WHAT THE TASK ASKS:
Write each line below back out exactly, omitting its pictures.
START DATASET EXTRACT
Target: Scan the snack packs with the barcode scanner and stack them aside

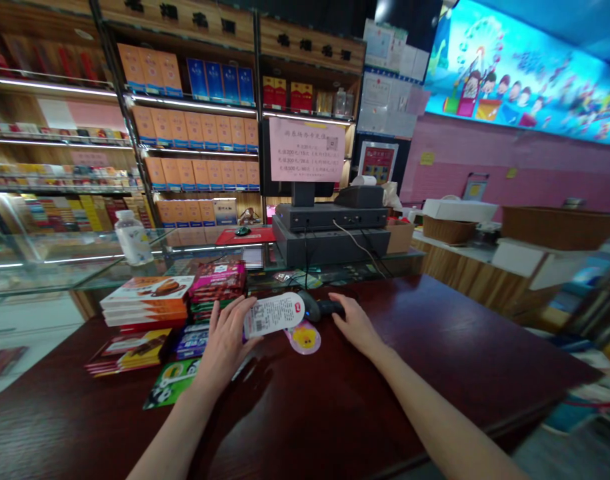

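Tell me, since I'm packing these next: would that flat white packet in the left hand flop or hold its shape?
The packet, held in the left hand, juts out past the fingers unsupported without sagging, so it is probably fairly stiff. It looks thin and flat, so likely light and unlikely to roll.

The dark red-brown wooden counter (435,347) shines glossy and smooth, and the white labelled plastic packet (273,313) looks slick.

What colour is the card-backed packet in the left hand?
The packet in the left hand is white with a barcode and a small red logo, seen in the head view.
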Tool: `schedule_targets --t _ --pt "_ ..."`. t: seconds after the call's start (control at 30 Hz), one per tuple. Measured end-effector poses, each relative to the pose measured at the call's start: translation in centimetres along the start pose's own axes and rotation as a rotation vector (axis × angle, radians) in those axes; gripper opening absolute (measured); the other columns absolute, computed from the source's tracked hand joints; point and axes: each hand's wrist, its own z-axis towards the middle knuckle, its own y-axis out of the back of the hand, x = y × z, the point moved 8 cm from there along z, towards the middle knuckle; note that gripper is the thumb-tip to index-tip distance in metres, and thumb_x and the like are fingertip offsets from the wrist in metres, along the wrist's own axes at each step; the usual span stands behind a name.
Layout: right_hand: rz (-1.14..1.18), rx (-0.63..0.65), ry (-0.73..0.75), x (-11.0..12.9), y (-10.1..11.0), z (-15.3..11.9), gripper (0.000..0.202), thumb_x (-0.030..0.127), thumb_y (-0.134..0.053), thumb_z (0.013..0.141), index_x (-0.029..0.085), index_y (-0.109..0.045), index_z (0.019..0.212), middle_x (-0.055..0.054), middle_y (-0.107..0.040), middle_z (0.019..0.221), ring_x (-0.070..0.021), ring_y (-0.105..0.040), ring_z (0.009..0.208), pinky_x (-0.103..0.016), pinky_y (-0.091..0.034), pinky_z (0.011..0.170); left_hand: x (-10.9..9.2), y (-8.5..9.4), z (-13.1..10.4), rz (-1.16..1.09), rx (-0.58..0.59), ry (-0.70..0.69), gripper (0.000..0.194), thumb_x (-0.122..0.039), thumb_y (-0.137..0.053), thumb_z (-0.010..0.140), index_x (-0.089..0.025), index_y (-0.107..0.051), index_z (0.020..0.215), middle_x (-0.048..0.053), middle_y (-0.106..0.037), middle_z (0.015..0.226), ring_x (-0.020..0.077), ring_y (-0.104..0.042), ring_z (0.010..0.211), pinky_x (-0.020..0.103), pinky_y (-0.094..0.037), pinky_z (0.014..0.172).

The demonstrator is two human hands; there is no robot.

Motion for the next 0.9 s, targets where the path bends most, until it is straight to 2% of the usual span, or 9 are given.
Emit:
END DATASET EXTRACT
WRITTEN ANSWER:
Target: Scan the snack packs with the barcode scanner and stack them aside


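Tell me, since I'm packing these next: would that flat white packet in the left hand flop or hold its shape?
The packet, held in the left hand, juts out past the fingers unsupported without sagging, so it is probably fairly stiff. It looks thin and flat, so likely light and unlikely to roll.

The dark red-brown wooden counter (435,347) shines glossy and smooth, and the white labelled plastic packet (273,313) looks slick.

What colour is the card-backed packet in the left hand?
The packet in the left hand is white with a barcode and a small red logo, seen in the head view.
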Tool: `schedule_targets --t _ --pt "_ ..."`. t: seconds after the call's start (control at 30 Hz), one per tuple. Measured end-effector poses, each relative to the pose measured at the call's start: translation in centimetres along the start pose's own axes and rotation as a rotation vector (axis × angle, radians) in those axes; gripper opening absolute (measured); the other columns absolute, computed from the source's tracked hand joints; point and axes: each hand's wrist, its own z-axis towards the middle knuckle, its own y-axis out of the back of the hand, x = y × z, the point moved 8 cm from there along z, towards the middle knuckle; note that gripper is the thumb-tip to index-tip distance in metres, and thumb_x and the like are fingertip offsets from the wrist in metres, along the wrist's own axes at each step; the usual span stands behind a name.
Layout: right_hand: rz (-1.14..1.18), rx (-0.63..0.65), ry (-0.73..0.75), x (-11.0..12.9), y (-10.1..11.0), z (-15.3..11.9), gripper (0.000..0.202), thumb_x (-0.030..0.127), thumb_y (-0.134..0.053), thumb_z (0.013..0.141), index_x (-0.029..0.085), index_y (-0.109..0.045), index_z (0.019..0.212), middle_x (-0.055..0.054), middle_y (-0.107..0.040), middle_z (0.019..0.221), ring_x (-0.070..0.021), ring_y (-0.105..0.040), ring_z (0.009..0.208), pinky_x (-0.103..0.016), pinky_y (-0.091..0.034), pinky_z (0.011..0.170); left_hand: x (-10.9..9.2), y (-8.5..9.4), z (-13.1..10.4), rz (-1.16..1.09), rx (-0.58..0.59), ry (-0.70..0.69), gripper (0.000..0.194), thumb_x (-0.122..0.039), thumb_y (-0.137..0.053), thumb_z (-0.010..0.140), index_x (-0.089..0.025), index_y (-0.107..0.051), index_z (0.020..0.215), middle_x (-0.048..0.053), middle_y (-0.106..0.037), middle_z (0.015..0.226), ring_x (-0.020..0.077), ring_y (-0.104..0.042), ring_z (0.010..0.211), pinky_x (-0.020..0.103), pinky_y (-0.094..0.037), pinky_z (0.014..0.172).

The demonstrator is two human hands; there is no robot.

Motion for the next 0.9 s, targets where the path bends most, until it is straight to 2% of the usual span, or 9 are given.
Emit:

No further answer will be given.